The output is the lines below from the one with "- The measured" through the one with "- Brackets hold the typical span", both included, printed exactly and with no other line.

START Data section

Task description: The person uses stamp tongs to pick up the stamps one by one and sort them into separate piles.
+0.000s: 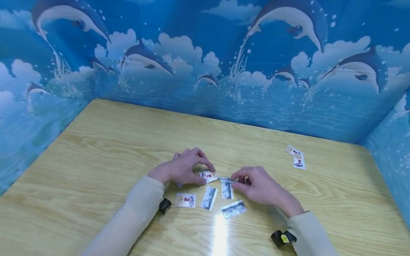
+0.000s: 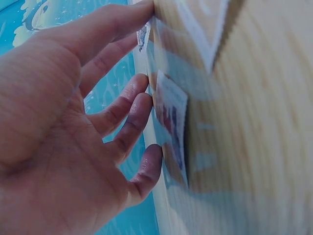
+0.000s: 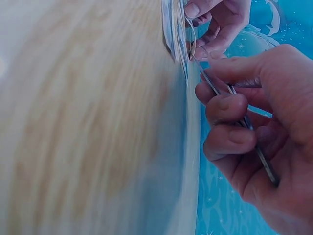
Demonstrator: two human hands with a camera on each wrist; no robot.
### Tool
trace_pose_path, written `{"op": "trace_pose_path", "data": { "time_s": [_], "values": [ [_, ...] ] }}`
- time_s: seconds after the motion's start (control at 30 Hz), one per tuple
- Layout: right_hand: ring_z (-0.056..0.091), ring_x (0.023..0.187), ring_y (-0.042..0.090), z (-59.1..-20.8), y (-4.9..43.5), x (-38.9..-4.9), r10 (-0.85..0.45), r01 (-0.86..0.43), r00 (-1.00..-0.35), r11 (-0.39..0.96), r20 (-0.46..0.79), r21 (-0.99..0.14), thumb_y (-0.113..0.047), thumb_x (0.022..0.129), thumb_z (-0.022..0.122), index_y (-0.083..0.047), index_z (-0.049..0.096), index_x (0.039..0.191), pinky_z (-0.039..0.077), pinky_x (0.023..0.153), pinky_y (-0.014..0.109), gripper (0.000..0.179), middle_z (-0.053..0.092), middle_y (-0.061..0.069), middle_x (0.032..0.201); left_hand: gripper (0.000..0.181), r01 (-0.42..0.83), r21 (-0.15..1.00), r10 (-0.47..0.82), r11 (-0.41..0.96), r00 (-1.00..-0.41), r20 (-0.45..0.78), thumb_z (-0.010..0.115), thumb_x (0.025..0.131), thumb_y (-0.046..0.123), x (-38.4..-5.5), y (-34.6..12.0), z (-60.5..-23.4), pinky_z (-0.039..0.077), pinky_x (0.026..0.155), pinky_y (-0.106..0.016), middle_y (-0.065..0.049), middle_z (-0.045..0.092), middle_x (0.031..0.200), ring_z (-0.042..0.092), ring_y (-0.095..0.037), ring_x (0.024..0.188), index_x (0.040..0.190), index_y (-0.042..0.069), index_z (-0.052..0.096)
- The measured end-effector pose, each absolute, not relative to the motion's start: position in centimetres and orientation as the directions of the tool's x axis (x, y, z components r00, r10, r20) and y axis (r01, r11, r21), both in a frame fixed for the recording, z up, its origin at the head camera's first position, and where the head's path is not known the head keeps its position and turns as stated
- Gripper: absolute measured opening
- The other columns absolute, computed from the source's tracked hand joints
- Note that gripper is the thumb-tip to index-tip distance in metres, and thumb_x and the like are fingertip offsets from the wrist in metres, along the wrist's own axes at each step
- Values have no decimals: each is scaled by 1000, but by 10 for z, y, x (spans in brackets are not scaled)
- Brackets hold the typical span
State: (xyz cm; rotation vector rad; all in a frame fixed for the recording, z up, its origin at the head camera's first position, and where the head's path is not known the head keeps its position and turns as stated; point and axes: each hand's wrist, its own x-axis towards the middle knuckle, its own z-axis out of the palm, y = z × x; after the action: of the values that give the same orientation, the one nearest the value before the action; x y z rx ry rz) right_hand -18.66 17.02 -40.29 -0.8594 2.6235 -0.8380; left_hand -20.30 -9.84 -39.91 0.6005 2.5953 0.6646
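My left hand (image 1: 185, 167) holds a small colourful stamp (image 1: 209, 176) by its edges between thumb and forefinger, close above the table. The other left fingers are spread, their tips near the tabletop. In my right hand (image 1: 260, 185) is a pair of thin metal tweezers (image 3: 254, 132), gripped between thumb and curled fingers. The tweezers' tips reach the right edge of the held stamp; whether they clasp it I cannot tell. Below the tweezers lies a grey-blue stamp (image 1: 227, 190). Another stamp (image 2: 173, 117) lies under the left palm, mostly hidden in the head view.
Nearer me on the wooden table (image 1: 116, 142) lie a colourful stamp (image 1: 185, 200) and two grey-blue stamps, one upright (image 1: 208, 198) and one slanted (image 1: 234, 209). Two overlapping colourful stamps (image 1: 299, 161) lie at the back right. A dolphin-patterned curtain (image 1: 202, 35) borders the table.
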Motion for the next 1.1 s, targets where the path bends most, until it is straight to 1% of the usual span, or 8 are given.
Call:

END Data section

Result —
- The measured end-effector pose, each absolute, not relative to the motion's start: position in centimetres and orientation as the directions of the tool's x axis (x, y, z components r00, r10, r20) and y axis (r01, r11, r21), both in a frame fixed for the recording, z up, its origin at the head camera's first position, and where the head's path is not known the head keeps its position and turns as stated
- Gripper: absolute measured opening
- The other columns absolute, computed from the source's tracked hand joints
- Note that gripper is the thumb-tip to index-tip distance in metres, and thumb_x and the like are fingertip offsets from the wrist in metres, along the wrist's own axes at each step
- Values have no decimals: each is scaled by 1000, but by 10 for z, y, x (spans in brackets are not scaled)
- Brackets hold the typical span

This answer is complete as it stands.